I thought vodka was already a sauce.
Love penne alla vodka. We put bacon in ours.
Probably because you were sauced.
It ain't trendy.
It’s required for pappardelle Bolognese
Expensive but very good! I don’t have to make my own since this family sells their authentic homemade and bottled sauce.
https://carfagnasshop.com/product/homemade-vodka-sauce/
Use the locator to see if you can find Carfagna sauces near you. Their original pasta sauce is a must in our household.
https://carfagnasrestaurant.com/
Um, Ok. What a stupid name (vodka sauce). I’m a fan of Americanized dishes, but no self-respecting Italian would use vodka in place of wine.
I’ve made a pink sauce before; didn’t care for it. At all. This is what is popular now? Ironically, I literally said just the night before that I’d never open a 100% Italian menu restaurant. Why? I don’t believe the market exists. Evidence: See what passes for ‘italian’ these days (e.g., olive garden).
That stated, I will try the vodka sauce - once - but will likely stick to making sauces with wine and (go ahead: Call me racist) will segregate the red from the white sauces.

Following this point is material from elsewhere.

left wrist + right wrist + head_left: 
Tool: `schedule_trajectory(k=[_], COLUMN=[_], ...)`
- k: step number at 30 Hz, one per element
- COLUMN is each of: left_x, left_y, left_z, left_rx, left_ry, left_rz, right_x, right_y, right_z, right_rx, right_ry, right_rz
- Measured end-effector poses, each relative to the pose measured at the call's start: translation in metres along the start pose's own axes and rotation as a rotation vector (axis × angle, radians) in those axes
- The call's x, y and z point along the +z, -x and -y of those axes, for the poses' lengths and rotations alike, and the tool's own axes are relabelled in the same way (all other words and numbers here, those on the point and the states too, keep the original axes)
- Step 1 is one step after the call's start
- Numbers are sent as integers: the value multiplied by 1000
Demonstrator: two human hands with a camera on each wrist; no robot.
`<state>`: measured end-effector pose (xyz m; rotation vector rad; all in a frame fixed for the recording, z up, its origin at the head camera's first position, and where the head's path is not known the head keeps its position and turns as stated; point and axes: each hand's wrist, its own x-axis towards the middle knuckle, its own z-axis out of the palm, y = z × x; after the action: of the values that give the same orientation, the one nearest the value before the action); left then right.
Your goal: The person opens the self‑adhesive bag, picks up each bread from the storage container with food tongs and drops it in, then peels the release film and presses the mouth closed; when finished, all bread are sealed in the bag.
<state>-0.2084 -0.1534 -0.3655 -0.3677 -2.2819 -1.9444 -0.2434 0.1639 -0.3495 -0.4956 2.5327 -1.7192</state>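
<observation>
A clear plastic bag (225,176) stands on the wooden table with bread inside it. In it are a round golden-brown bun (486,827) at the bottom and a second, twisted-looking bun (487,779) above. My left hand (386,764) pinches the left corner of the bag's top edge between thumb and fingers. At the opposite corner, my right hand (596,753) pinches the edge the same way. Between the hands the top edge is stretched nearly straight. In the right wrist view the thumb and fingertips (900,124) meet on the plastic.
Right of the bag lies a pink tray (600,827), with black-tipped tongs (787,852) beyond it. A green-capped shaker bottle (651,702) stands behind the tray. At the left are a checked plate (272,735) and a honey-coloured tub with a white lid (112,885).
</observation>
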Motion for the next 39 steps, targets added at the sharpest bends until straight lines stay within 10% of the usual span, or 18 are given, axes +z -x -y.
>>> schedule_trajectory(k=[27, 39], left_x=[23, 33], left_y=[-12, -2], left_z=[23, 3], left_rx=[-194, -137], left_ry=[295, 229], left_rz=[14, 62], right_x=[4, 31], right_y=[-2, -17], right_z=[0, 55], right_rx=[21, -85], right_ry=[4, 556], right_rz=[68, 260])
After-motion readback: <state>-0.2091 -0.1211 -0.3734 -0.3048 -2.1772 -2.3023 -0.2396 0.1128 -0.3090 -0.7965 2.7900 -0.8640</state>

Vodka sauce can be yummy. Been around a long time. Got almost popular around here about 10 years ago. Seems to be on the up again.
I hate it. Tastes awful.
My kids went to HS with the Carfagna grandkids. We used to shop at their market way before they went to HS with the grands. It was a really neat 1920’s mom n pop grocery store. At one point, they started bottling their sauce. It’s the real deal, and now they are expanding their territory. The original mom n pop location has closed. The neighborhood went downhill in the last 15-20 years. They relocated to a better part of town, and now have a restaurant as well as the store. It’s pretty cool but I miss the old place. Still, it’s the best stuff you’ll ever get in a jar. We buy it by the case (get a price discount, locally), and stop in there every few months, even though we don’t live in Cbus anymore. A true Italian gem. We have tried most of their sauces, and all are great!
Just watched the commercial. Lol, yes, those are some of the grandkids that my kids went to school with. Fun family. Good sense of humor. I’m gonna send that to my kids. They’ll get a kick out of it!
Sooooo good. I also really enjoy the Chicken Tequila Fettuccine at California Pizza Kitchen.
The theory behind Vodka Sauce is that the alcohol extracts flavors from the tomatoes which are not otherwise soluble in either oil or water. Since vodka is tasteless, and since the alcohol burns away in cooking, adding vodka does not impart any foreign flavor to the sauce. I make Vodka Sauce based on my own recipe, and I have made it with and without vodka, and there is a big difference between the two. I have also found that the absolute cheapest vodka works the best - don’t ask me why. The only problem is the embarrassment of going into the ABC store and buying a large quantity of cheap vodka, and telling them it’s for cooking only makes it worse.
“The dairy intrusion produced a mottled red-and-white Pollock which, after confident strokes with a wooden spoon, eventually coalesced into a thick, Nickelodeon-orange sauce, velvety enough to coat her conchigliette.”
Well. No wonder she likes it.
Why do you tell them it’s for cooking?
I first had delicious penne a la vodka at an honest to goodness Italian restaurant in Sonoita, Arizona in 1992. I have never forgotten that treat.
My late FIL loved the cheapest vodka around, for his martinis. I think it tasted like lighter fluid (not that I’ve actually ever tried that, just in my head what I think it might taste like). Made a great addition to vodka sauces. I agree with your analysis. It brings out a flavor in the tomatoes and then the alcohol burns off.
PS. I enjoyed your comment that you go to the ABC store to purchase. From the South, I take it? I don’t see those since I moved to the Midwest.
As stated, I will try it (as well as the ‘pink sauce’, one more time); we shall see. I appreciate the comments, which are motivating; perhaps it won’t be a waste of time.
I’m dubious, but it’s sensible to me.